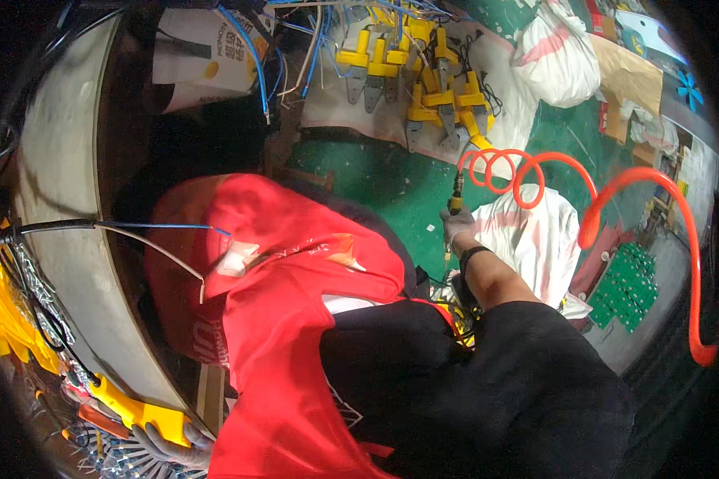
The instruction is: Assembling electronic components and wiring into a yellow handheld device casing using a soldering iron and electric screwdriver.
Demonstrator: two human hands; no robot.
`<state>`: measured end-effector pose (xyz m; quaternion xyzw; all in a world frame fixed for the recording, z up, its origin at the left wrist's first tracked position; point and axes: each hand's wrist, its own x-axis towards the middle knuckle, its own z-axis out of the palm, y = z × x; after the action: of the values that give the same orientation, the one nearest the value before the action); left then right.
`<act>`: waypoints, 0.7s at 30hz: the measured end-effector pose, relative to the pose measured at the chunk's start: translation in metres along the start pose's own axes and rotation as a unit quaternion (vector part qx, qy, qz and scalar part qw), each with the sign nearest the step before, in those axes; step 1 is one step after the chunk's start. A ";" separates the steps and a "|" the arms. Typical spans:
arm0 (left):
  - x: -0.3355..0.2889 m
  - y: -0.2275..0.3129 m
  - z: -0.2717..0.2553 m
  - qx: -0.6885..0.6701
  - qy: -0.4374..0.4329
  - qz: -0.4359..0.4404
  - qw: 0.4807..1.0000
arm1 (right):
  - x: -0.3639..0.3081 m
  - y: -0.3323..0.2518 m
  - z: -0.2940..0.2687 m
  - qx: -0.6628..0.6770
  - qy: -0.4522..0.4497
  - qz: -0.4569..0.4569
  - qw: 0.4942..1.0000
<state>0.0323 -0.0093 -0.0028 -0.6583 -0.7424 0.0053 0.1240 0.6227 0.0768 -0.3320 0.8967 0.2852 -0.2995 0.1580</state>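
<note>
My left hand [174,449], in a grey glove, has its fingers closed on a yellow plastic handle housing [140,409] at the lower left. A black cable runs out of the housing's upper end. Off to the right, my gloved right hand [458,227] is wrapped round a slim air screwdriver [456,201], black and yellow, held upright with its tip down. An orange coiled air hose [527,172] joins its top. Below the hand, a heap of yellow parts and black cords [462,318] is partly hidden by my forearm.
Yellow tools with grey plates [439,100] lie piled on a white sheet on the green floor. White sacks [539,239] stand at right, near a green circuit board panel [627,287]. A pale bench [64,207] runs along the left. Blue wires [252,56] hang above; metal parts [120,459] lie lower left.
</note>
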 end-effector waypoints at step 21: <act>-0.001 0.005 -0.003 0.000 -0.019 -0.011 1.000 | -0.002 -0.011 0.007 0.015 0.019 0.005 1.000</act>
<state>0.0380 -0.0101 -0.0013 -0.6502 -0.7516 0.0162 0.1102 0.6120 0.0813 -0.3374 0.9060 0.2787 -0.2858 0.1408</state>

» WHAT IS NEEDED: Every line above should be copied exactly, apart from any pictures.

» SOLUTION FOR THIS TASK:
The instruction is: Assembling electronic components and wiring into a yellow handheld device casing using a soldering iron and electric screwdriver.
Demonstrator: two human hands; no robot.
`<state>`: measured end-effector pose (xyz m; quaternion xyzw; all in a world frame fixed for the recording, z up, its origin at the left wrist's first tracked position; point and axes: each hand's wrist, its own x-axis towards the middle knuckle, its own z-axis out of the palm, y = z × x; after the action: of the values that give the same orientation, the one nearest the value before the action); left then right.
`<act>`: waypoints, 0.7s at 30hz: the measured end-effector pose, relative to the pose measured at the chunk's start: translation in metres along the start pose's own axes and rotation as a unit quaternion (vector part qx, qy, qz and scalar part qw), each with the sign nearest the step before, in those axes; step 1 is one step after the chunk's start. A ";" separates the steps and a "|" the arms. Typical spans:
arm0 (left):
  - x: -0.3355..0.2889 m
  - y: -0.2275..0.3129 m
  - z: -0.2717..0.2553 m
  - qx: -0.6885..0.6701
  - qy: -0.4374..0.4329
  - qz: -0.4359..0.4404
  - qw: 0.4807..1.0000
arm1 (right):
  - x: -0.3639..0.3081 m
  - y: -0.3323..0.2518 m
  - z: -0.2940..0.2687 m
  - qx: -0.6628..0.6770
  - qy: -0.4522..0.4497
  - qz: -0.4569..0.4569
  - qw: 0.4942..1.0000
<state>0.0323 -0.0093 -0.0028 -0.6583 -0.7424 0.0053 0.1240 0.6227 0.0768 -0.3320 0.8967 0.2852 -0.2995 0.1580</state>
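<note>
My left hand [174,449], in a grey glove, has its fingers closed on a yellow plastic handle housing [140,409] at the lower left. A black cable runs out of the housing's upper end. Off to the right, my gloved right hand [458,227] is wrapped round a slim air screwdriver [456,201], black and yellow, held upright with its tip down. An orange coiled air hose [527,172] joins its top. Below the hand, a heap of yellow parts and black cords [462,318] is partly hidden by my forearm.
Yellow tools with grey plates [439,100] lie piled on a white sheet on the green floor. White sacks [539,239] stand at right, near a green circuit board panel [627,287]. A pale bench [64,207] runs along the left. Blue wires [252,56] hang above; metal parts [120,459] lie lower left.
</note>
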 end-effector waypoints at step 21: <act>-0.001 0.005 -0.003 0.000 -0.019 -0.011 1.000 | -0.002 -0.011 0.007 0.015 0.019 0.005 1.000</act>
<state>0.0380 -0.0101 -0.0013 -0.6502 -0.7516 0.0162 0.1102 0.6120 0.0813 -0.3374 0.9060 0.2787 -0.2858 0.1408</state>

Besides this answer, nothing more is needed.